**BRIEF**
What you output must match, exactly, the lines from the start of the records to the line containing "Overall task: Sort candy", both ends kept and pictures excluded.

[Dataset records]
______
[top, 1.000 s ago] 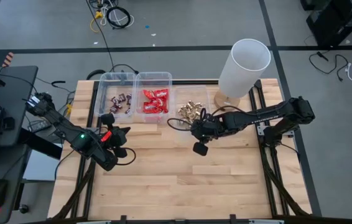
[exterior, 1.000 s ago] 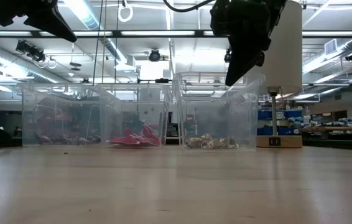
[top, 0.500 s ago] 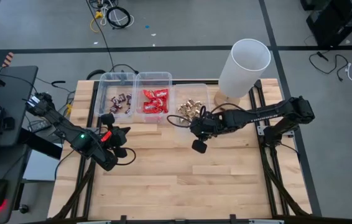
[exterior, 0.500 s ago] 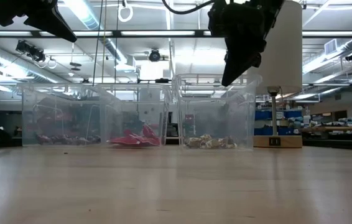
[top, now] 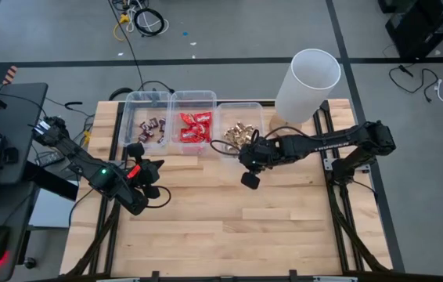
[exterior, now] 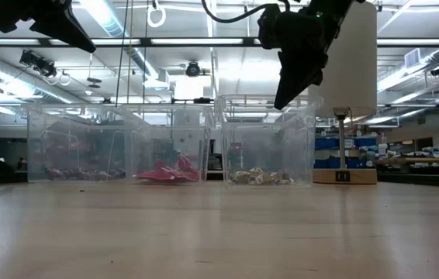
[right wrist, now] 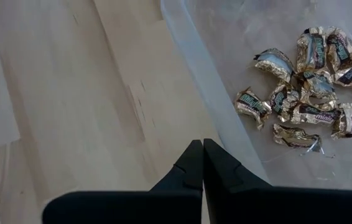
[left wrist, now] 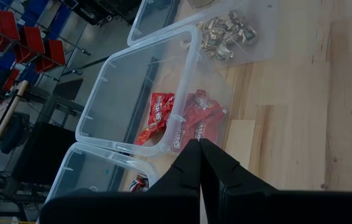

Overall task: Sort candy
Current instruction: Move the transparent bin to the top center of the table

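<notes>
My right gripper (top: 250, 179) has slid toward the bins, jaws pressed together, empty. Gold-foil candy (right wrist: 310, 84) lies sorted inside its bin (right wrist: 191, 59): light, crinkly, slippery; best pinched across the middle.

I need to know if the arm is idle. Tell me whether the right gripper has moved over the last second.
Yes. In the high view the right gripper has edged toward the gold-candy bin, away from the table's near edge; it is shut.

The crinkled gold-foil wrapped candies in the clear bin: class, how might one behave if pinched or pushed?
The crinkled gold-foil wrapped candies look small, so probably light. Their creased wrappers would likely give and slip under a pinch. Lying flat, they should slide rather than roll.
</notes>
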`<state>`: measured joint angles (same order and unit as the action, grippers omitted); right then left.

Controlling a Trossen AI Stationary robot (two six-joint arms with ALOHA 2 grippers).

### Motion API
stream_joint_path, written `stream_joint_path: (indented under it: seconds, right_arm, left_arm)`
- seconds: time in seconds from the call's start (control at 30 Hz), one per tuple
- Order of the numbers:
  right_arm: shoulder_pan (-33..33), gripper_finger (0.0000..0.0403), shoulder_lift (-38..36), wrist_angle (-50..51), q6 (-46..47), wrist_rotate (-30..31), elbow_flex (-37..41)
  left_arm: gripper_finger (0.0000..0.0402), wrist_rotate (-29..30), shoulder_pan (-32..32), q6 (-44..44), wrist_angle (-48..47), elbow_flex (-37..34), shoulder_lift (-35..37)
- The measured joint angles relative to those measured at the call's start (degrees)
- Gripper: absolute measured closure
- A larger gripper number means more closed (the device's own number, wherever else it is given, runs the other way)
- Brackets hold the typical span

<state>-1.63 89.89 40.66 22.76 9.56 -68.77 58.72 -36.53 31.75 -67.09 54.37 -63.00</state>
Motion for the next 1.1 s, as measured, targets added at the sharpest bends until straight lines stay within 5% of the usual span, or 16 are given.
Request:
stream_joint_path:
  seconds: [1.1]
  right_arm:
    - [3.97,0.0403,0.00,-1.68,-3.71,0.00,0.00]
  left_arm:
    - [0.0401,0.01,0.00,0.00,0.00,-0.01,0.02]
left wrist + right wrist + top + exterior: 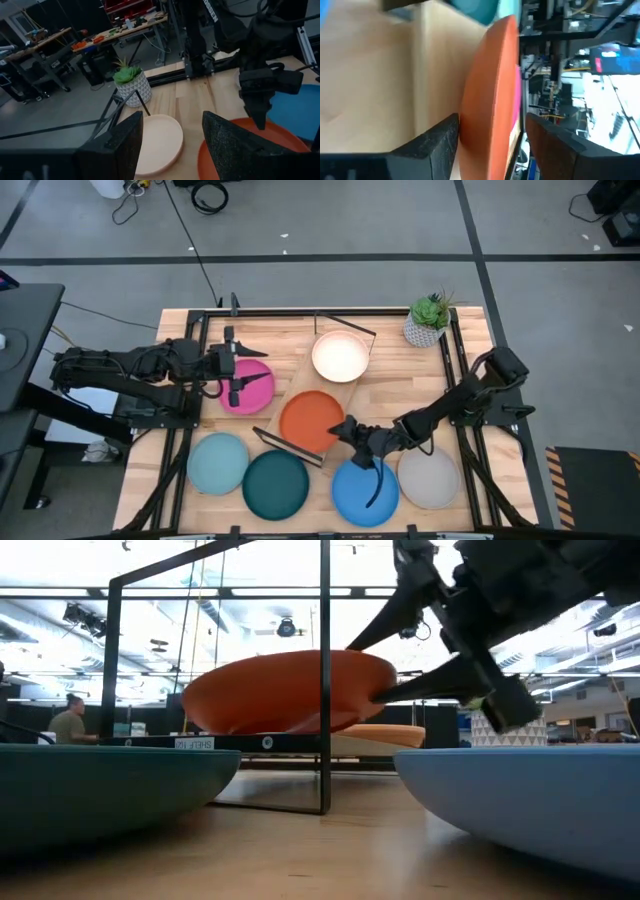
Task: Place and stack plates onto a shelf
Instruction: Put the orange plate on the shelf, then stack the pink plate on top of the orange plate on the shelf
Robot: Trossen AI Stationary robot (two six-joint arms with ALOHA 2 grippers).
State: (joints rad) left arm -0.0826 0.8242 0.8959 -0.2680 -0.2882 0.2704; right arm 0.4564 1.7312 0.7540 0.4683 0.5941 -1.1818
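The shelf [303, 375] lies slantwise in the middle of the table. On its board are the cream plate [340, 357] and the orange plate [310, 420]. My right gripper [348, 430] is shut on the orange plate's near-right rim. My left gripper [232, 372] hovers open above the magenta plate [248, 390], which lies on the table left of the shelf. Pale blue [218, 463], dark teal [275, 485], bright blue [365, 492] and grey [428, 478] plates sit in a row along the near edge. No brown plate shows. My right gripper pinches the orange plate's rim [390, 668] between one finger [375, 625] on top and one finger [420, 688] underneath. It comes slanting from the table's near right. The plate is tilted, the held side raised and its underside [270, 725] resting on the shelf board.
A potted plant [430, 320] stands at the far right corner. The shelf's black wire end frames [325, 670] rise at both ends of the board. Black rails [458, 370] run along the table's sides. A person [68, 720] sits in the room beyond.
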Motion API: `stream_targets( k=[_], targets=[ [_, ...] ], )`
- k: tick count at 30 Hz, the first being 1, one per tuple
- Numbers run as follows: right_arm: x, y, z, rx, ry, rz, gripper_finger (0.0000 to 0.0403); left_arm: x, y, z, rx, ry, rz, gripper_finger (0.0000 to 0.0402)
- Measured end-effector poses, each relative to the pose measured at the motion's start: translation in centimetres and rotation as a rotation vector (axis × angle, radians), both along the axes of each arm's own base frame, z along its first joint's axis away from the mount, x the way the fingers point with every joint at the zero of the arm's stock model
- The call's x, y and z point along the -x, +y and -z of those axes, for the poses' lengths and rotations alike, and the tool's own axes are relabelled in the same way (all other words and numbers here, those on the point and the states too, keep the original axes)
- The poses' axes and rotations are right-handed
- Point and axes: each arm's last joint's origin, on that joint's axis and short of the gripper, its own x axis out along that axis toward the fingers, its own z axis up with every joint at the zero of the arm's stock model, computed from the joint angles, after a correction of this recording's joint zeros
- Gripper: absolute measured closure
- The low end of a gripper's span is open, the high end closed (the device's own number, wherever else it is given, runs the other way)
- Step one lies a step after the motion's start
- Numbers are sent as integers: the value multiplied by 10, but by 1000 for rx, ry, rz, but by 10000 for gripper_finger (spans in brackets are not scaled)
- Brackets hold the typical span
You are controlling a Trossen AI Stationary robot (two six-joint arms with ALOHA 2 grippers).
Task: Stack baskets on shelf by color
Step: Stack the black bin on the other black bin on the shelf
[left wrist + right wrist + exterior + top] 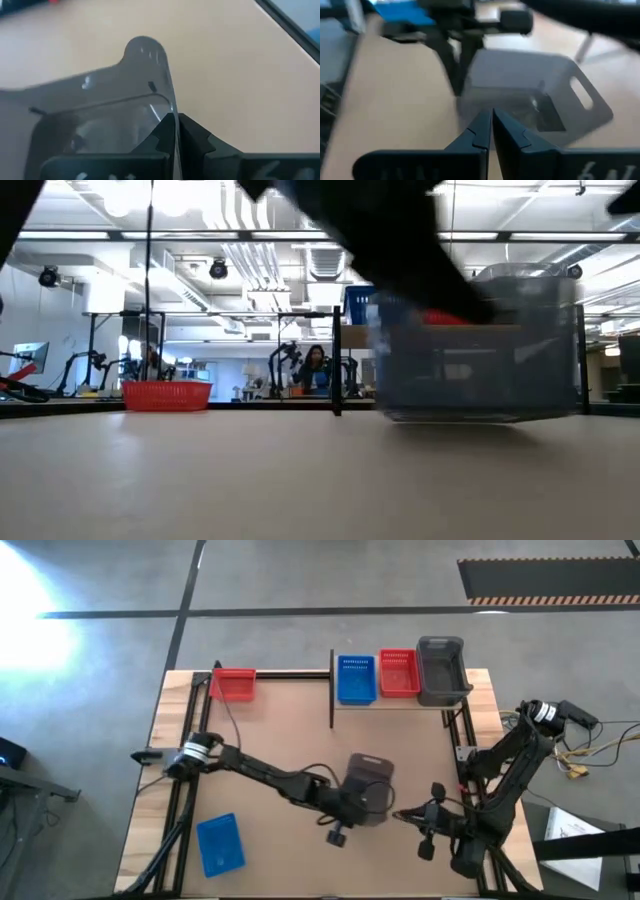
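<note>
A grey basket [367,780] [480,345] is at the table's middle, and my left gripper [357,803] [176,120] is shut on its wall. My right gripper [405,815] [491,117] hangs shut and empty just right of it, pointing at the grey basket [535,95]. On the shelf [482,682] at the far right stand a blue basket [355,680], a red basket [398,672] and a second grey basket [442,670] side by side. Another red basket [233,684] rests on the table at the far left. Another blue basket [220,843] lies near left. My left gripper pinches a side wall of the grey basket at its rim [167,102], one finger inside the basket and one outside. The fingers come slanting down from the table's left. The basket stays upright and open side up; whether it is clear of the table, I cannot tell.
Black posts [332,690] stand at the shelf's left end, and a black frame runs along the table's left and right edges. Bare tabletop [280,730] lies between the held basket and the shelf. A person [316,370] sits far behind the table.
</note>
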Motion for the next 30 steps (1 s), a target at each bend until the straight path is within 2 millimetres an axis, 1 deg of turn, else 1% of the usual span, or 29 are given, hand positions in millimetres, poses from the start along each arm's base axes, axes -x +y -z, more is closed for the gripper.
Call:
stream_targets(
  k=[4,7,9,12,15,16,18,21,23,26,28,30],
  targets=[
    [1,0,-1,-3,97,28,390,-26,0,-3,-3,-89,6,401],
    [-2,7,-5,-4,113,14,390,-38,7,-9,22,-128,37,390],
    [-5,12,-10,-16,118,-1,390,-43,13,-14,58,-148,66,368],
    [-9,17,-18,-25,124,-20,390,-45,24,-20,82,-164,86,323],
    [-12,19,-23,-51,112,-11,390,-39,33,-28,79,-139,70,279],
    [-14,19,-24,-67,111,-3,390,-36,36,-32,78,-131,67,268],
    [-19,17,-23,-86,120,17,390,-24,39,-47,72,-94,64,249],
    [-28,13,-17,-127,165,57,390,0,43,-64,68,-25,60,235],
    [-37,10,-13,-169,222,63,389,16,45,-61,62,15,56,234],
    [-52,9,-12,-197,312,50,376,45,51,-46,57,28,-11,233],
    [-62,10,-15,-198,345,24,355,63,55,-35,75,-29,-86,233],
    [-76,11,-19,-192,376,0,325,84,60,-21,110,-82,-151,233]
  ],
)
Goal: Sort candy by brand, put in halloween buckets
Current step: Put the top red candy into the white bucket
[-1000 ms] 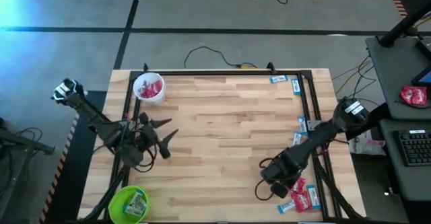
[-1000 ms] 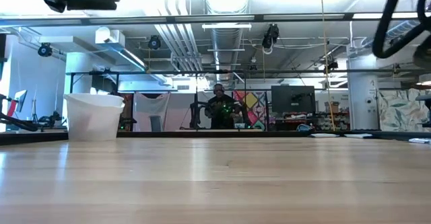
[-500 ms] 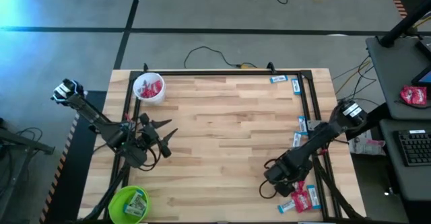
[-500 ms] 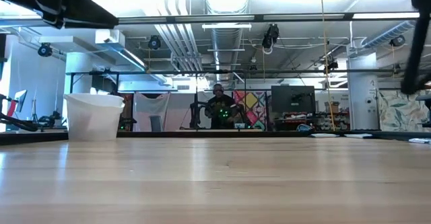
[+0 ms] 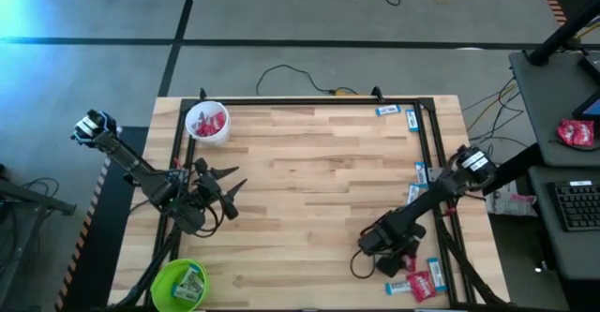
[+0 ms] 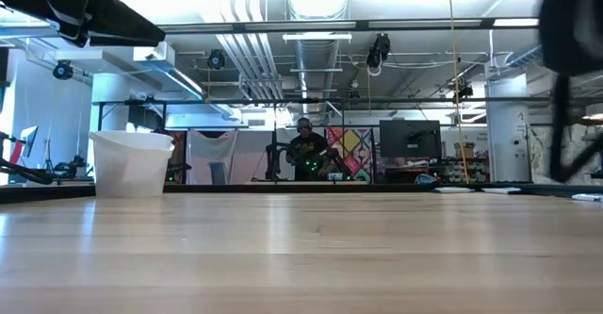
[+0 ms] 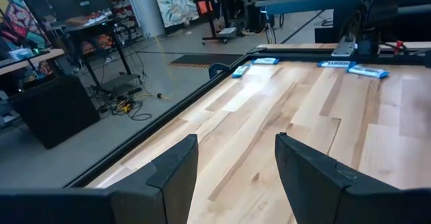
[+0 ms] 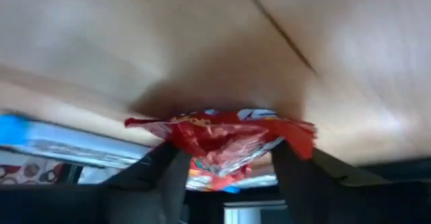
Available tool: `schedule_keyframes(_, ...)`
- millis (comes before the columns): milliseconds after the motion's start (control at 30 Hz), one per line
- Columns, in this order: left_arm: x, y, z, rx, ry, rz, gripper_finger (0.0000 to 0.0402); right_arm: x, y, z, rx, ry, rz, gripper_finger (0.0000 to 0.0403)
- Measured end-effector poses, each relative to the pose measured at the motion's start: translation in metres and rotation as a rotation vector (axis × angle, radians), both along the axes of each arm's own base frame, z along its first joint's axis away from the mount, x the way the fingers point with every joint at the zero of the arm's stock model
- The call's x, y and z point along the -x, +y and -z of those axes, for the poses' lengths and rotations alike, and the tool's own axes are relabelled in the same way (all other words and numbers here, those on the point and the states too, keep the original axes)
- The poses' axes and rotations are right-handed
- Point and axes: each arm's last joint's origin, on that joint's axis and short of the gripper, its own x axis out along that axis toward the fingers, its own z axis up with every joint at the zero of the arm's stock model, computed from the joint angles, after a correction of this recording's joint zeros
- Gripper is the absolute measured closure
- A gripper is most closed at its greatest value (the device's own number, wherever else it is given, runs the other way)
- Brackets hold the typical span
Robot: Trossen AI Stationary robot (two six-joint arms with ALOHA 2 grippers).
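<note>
Pale butcher-block wooden table (image 5: pixel 309 181), black-framed, on which a round white plastic pail (image 5: pixel 207 122) of red pieces is stood at the far left corner and a lime green round pail (image 5: pixel 180 283) at the near left. Left gripper (image 5: pixel 232 186) is held parted and empty near the left edge. Right gripper (image 8: pixel 225 163) is closed on a crinkled red candy wrapper (image 8: pixel 222 135) at the near right, beside scattered red and light blue candies (image 5: pixel 422 279).

Wooden table (image 5: pixel 309 181) with scattered candy (image 5: pixel 424 279), white bucket (image 5: pixel 206 123).
</note>
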Motion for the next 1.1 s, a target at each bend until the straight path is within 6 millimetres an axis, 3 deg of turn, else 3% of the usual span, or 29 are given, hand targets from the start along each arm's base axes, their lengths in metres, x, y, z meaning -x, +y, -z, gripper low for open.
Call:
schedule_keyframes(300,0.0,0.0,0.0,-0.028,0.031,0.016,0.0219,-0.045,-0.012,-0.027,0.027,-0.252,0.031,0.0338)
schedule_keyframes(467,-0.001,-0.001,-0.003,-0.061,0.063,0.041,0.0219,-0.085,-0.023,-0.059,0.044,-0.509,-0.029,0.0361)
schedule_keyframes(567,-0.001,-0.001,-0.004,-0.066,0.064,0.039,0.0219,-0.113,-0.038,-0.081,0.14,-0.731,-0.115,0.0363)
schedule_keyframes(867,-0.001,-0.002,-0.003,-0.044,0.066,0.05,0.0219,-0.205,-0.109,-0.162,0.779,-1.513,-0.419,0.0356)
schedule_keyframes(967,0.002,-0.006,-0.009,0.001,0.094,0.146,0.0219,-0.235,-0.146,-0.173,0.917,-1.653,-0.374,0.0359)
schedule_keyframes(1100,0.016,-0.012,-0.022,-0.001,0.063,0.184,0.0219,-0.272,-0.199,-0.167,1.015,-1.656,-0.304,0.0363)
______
**ANSWER FOR THE TASK**
[top, 1.000 s ago] 
[exterior, 1.000 s ago] 
[top, 0.500 s ago] 
[exterior, 0.500 s ago] 
[top, now] 
[exterior, now] 
[right wrist, now] 
[left wrist, now] 

Overall task: Sort candy

No further output is required, since the answer is complete.